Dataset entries
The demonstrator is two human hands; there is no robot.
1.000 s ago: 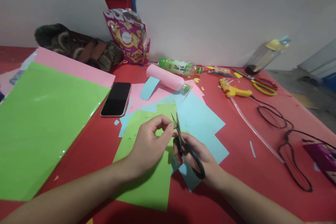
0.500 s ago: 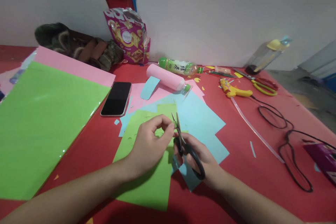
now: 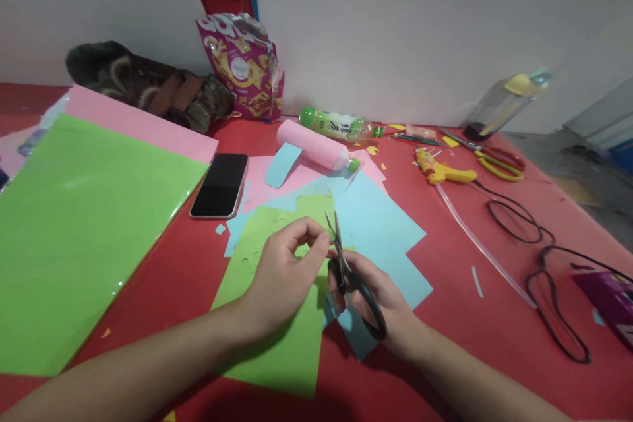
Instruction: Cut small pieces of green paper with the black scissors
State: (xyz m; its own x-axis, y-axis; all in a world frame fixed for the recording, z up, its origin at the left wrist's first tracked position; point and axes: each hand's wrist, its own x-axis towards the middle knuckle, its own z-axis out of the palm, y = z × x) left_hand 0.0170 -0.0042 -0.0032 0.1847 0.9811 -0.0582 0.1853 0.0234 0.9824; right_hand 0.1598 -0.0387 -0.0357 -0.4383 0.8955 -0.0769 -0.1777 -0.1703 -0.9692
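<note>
My right hand grips a pair of black-handled scissors, their blades slightly apart and pointing away from me. Thumb and forefinger of my left hand are pinched together on a small piece of green paper, mostly hidden by the fingertips and set against the blades. Beneath both hands lies a green paper sheet with small green clippings on it. Light blue paper spreads under and to the right of it. Just beyond is a bottle wrapped in pink paper, a blue paper strip leaning on it.
A phone and a large green sheet pack lie left. At the back are a snack bag and a green tea bottle. A yellow glue gun, its black cord and yellow-handled scissors lie right.
Almost nothing differs. The whole view has shifted very slightly; both hands keep the same hold, with the scissor blades still beside the left fingertips.
</note>
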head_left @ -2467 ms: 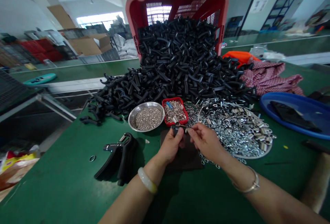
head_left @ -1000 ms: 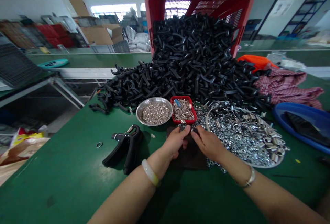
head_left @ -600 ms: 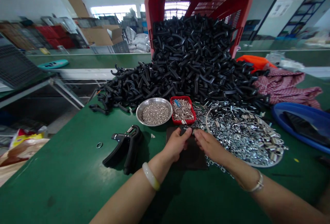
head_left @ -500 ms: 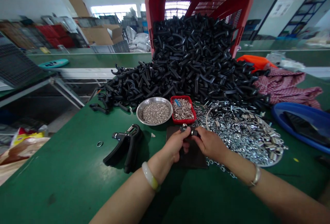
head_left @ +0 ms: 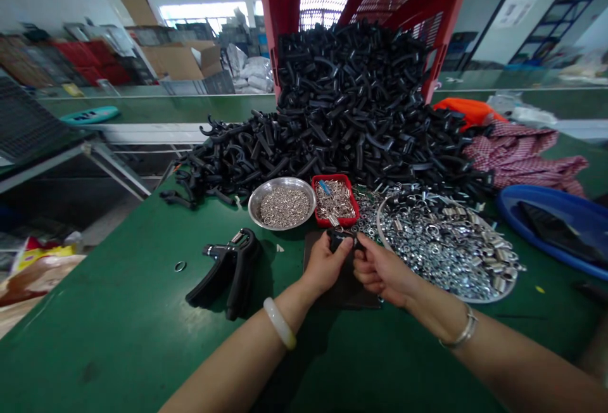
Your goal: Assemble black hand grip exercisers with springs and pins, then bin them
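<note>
My left hand (head_left: 327, 265) is closed around a black hand-grip exerciser part (head_left: 339, 240), with a metal spring (head_left: 334, 220) sticking up from its far side. Thumb and fingers of my right hand (head_left: 380, 268) pinch the right end of the same part; whatever small piece lies under them is hidden. Both hands are above a dark mat (head_left: 349, 296). Left of them lies a hand-grip exerciser (head_left: 228, 270) with two black handles and a spring. A metal ring (head_left: 180, 266) rests farther left on the green table.
A steel bowl (head_left: 251, 210) holds small metal rings, beside a red tray (head_left: 356, 215) of pins. To the right is a round tray (head_left: 479, 302) heaped with nuts and springs. Behind, black handles (head_left: 332, 128) spill from a red crate (head_left: 267, 20). A blue tray (head_left: 508, 194) holds a dark phone-like object.
The black part has been turned in my hands; its long side now faces me and the spring shows beyond it. My right-hand fingers have curled in. The view has shifted slightly.
</note>
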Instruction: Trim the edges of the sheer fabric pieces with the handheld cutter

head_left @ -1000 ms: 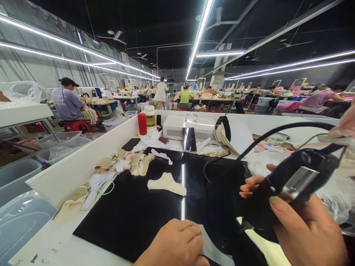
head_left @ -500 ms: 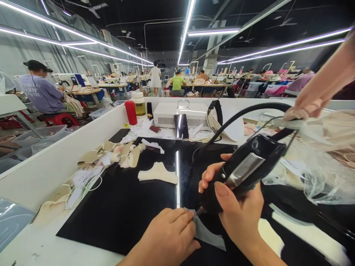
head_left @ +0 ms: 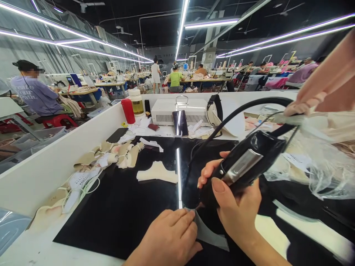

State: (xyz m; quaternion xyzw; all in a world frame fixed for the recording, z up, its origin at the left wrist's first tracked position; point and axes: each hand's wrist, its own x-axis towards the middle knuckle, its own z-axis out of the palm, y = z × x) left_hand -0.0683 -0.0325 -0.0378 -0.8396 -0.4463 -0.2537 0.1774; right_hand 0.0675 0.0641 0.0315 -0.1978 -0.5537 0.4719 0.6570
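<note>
My right hand (head_left: 235, 207) is wrapped round a black handheld tool (head_left: 246, 155) with a metal plate on its side and a thick black cable. The tool's lower tip points down beside the fingertips of my left hand (head_left: 174, 232). Those fingers are pressed together on the upper end of a grey translucent strip (head_left: 212, 234), which lies on the black mat (head_left: 111, 210). A cream cut piece (head_left: 156, 173) rests farther up the mat, left of the tool. More pale pieces (head_left: 271, 232) lie right of my right wrist.
Beige pieces (head_left: 129, 155) and paper labels line the left edge. Behind the mat are a white vented box (head_left: 163, 111), a phone (head_left: 180, 123), a red cup (head_left: 128, 111) and a jar. Another person's hand (head_left: 305, 103) reaches in at upper right, above clear plastic (head_left: 330, 166). People sit farther back.
The view has shifted slightly. Both of my hands, the tool and the grey strip keep nearly the same places relative to each other.
</note>
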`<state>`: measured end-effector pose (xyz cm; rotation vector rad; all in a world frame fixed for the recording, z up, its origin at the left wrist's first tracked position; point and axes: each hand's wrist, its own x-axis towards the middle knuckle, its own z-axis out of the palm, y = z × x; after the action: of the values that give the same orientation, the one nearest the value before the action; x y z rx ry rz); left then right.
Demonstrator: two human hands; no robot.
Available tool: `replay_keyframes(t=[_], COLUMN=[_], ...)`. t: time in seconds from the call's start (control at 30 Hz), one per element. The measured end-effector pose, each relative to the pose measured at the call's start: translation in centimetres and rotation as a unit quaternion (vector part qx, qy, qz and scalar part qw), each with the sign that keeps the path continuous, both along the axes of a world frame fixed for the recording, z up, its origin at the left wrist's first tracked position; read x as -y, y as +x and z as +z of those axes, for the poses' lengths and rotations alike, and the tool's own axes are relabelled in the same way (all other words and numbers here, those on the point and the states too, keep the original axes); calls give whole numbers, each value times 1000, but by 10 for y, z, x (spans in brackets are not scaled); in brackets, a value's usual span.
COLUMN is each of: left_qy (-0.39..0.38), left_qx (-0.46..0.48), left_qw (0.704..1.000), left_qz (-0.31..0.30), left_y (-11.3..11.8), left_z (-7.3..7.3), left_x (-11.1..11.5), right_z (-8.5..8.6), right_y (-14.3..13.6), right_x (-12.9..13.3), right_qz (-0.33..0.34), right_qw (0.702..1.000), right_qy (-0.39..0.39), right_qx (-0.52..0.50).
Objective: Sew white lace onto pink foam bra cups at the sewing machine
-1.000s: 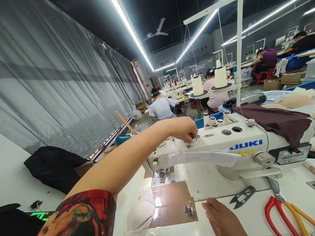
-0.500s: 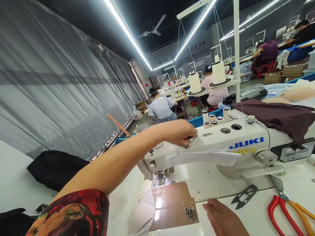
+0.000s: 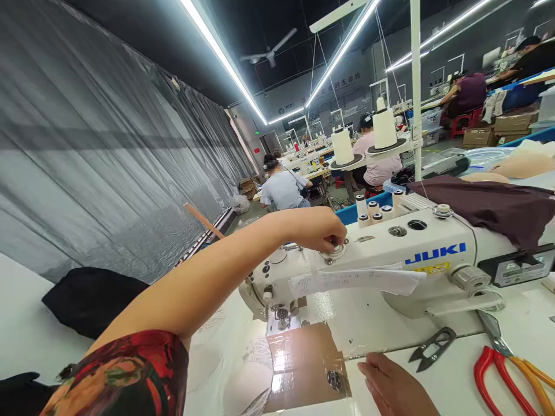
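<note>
My left hand [image 3: 323, 229] reaches across to the top of the white JUKI sewing machine [image 3: 368, 251]. Its fingers are curled closed over a small round white disc [image 3: 337, 252] there; whatever they pinch is hidden. My right hand [image 3: 392, 381] rests on the table's front, open, with fingers stretched out and nothing in it. Between it and the needle area lies a brown plate [image 3: 303, 361] under clear film, with a small metal bobbin case [image 3: 333, 379] on it. A pale moulded cup with lace [image 3: 249, 378] lies left of the plate.
Black thread snips [image 3: 433, 348] and red-and-orange-handled scissors [image 3: 503, 364] lie right of my right hand. A written paper strip [image 3: 355, 282] hangs on the machine. Small thread spools [image 3: 373, 209] stand behind it; dark brown cloth [image 3: 489, 205] drapes its right end. Co-workers sit farther back.
The view has shifted slightly. My left hand stays at the disc on the machine, its fingers a little lower; my right hand has hardly moved.
</note>
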<state>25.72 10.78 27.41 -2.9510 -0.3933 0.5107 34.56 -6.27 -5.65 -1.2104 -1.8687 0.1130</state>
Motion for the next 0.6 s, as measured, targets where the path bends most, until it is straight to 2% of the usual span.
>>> replay_keyframes(t=[0.17,0.37,0.6], left_qy=[44,106,90], left_qx=[-27,-2,18], left_qw=[998,993,995], left_qz=[-21,-50,-31], left_y=[4,5,-6], left_z=[-7,-19,-17], left_x=[0,4,7], right_z=[2,3,6], right_y=[1,6,11], right_x=[1,2,4], right_qz=[-2,6,9], right_qw=[1000,1000,1000], right_qy=[2,-20,-28], right_qx=[0,9,7])
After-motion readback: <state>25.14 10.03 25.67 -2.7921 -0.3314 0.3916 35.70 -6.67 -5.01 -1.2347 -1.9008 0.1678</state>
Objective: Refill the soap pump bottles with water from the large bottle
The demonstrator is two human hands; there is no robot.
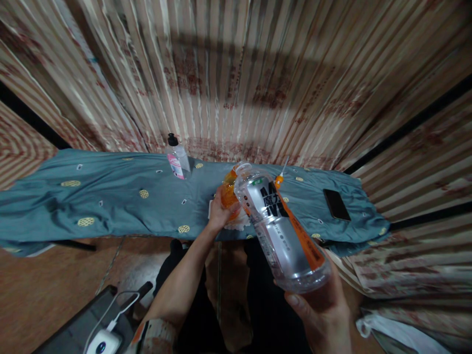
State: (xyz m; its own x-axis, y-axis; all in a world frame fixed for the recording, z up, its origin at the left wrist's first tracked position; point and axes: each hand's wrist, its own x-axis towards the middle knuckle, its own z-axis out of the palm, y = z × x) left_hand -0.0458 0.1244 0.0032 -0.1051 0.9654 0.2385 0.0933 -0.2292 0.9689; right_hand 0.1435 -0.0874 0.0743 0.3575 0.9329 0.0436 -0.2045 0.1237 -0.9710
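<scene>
My right hand grips the base of a large clear plastic bottle with a silver and orange label. This bottle is tilted, its uncapped mouth up by the orange container; I cannot tell whether the two touch. Around a translucent orange container the fingers of my left hand are wrapped. Part of that container is hidden behind the clear bottle. A white sheet with a wavy edge lies beneath it on the cloth. Just beyond the clear bottle lies a small orange piece with a thin pale tube.
A patterned teal cloth covers the narrow table. On it stand a clear bottle with black cap at the back and a dark phone at right. Striped curtains hang behind. A white device with cable rests at lower left.
</scene>
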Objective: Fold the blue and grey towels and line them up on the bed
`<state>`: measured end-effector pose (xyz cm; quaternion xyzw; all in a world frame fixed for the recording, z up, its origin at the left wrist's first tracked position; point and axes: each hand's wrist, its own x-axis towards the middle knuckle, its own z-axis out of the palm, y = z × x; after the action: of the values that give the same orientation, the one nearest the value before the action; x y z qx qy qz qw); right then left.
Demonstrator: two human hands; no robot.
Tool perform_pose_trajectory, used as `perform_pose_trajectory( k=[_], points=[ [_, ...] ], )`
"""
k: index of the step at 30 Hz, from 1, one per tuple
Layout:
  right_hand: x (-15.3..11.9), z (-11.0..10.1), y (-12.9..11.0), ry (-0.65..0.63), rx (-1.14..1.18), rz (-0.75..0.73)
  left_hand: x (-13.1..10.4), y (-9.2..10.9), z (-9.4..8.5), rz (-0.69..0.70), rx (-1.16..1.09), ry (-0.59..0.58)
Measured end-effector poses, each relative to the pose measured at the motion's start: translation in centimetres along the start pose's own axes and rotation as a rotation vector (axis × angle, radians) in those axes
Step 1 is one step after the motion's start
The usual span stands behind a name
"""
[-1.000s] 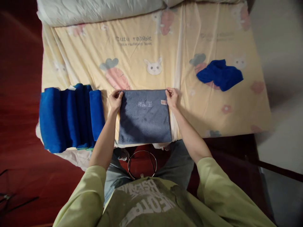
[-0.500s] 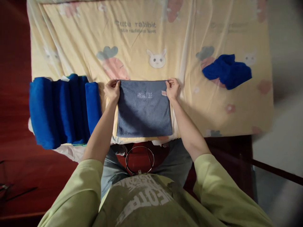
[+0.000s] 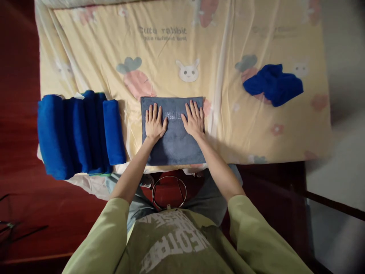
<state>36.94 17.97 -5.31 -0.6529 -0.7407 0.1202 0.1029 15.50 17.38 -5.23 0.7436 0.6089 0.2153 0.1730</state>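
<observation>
Two hands, both palm down on one grey towel (image 3: pixel 176 148) laid flat at the near edge of one bed (image 3: pixel 248 129). Left hand (image 3: pixel 154 123) on the far left part, fingers (image 3: pixel 154 110) straight and slightly apart, gripping nothing. Right hand (image 3: pixel 194 120) on the far right part, fingers likewise extended and a little spread, with no hold on anything. Between the two, one line of pale lettering (image 3: pixel 173 115), upside down to the wearer. To the left of the towel, a row of blue cloths (image 3: pixel 54 137), folded or rolled, side by side: at least four, exact count impossible to tell. Well apart to the right, one crumpled blue cloth (image 3: pixel 273 85), partly over one printed carrot. Below the bed edge, between two legs, one metal ring (image 3: pixel 186 190).
</observation>
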Motion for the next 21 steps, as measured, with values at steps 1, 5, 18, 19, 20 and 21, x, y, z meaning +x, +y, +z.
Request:
perform_pose_trajectory(
  k=[1, 5, 18, 19, 20, 21],
  points=[
    [0.2, 0.1, 0.1, -0.010, -0.005, 0.006, 0.1, -0.3, 0.2, -0.010, 0.003, -0.002],
    [0.6, -0.8, -0.2, -0.032, -0.022, 0.022, 0.3, 0.4, -0.4, -0.024, 0.016, -0.014],
    [-7.1, 0.1, -6.2, -0.024, 0.081, 0.037, -6.2, 4.7, 1.0, 0.056, -0.020, -0.070],
    [-7.5, -0.2, -6.0, -0.015, 0.079, 0.038, -6.7, 4.5, 0.6, 0.045, -0.010, -0.056],
    [-8.0, -0.5, -5.6, 0.000, 0.073, 0.044, -7.3, 4.2, 0.1, 0.025, 0.003, -0.040],
    [-8.7, -0.8, -5.2, 0.013, 0.067, 0.053, -8.1, 3.8, -0.3, 0.003, 0.014, -0.029]
  ],
)
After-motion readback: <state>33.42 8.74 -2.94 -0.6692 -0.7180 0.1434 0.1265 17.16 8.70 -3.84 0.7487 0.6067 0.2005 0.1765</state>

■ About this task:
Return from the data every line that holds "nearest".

■ Exercise response:
`<state>`: measured end-effector pose (xyz cm; rotation vector rad; all in a world frame fixed for the recording, z up, its origin at the left wrist's first tracked position; point and axes: each hand's wrist, its own x-axis towards the middle knuckle, its own z-axis out of the palm, y = z × x; after the action: of the values that give the same orientation, the one nearest the value before the action; x y z rx ry rz); left then right.
`<state>`: measured end-effector pose (xyz cm; quaternion xyzw; all in a world frame fixed for the recording, z up, its origin at the left wrist's first tracked position; point and axes: each hand's wrist, its own x-axis towards the middle knuckle, its own z-axis out of the palm, y = z × x; after the action: of the values that give the same orientation, the one nearest the value before the action; x y z qx qy qz qw); right then left.

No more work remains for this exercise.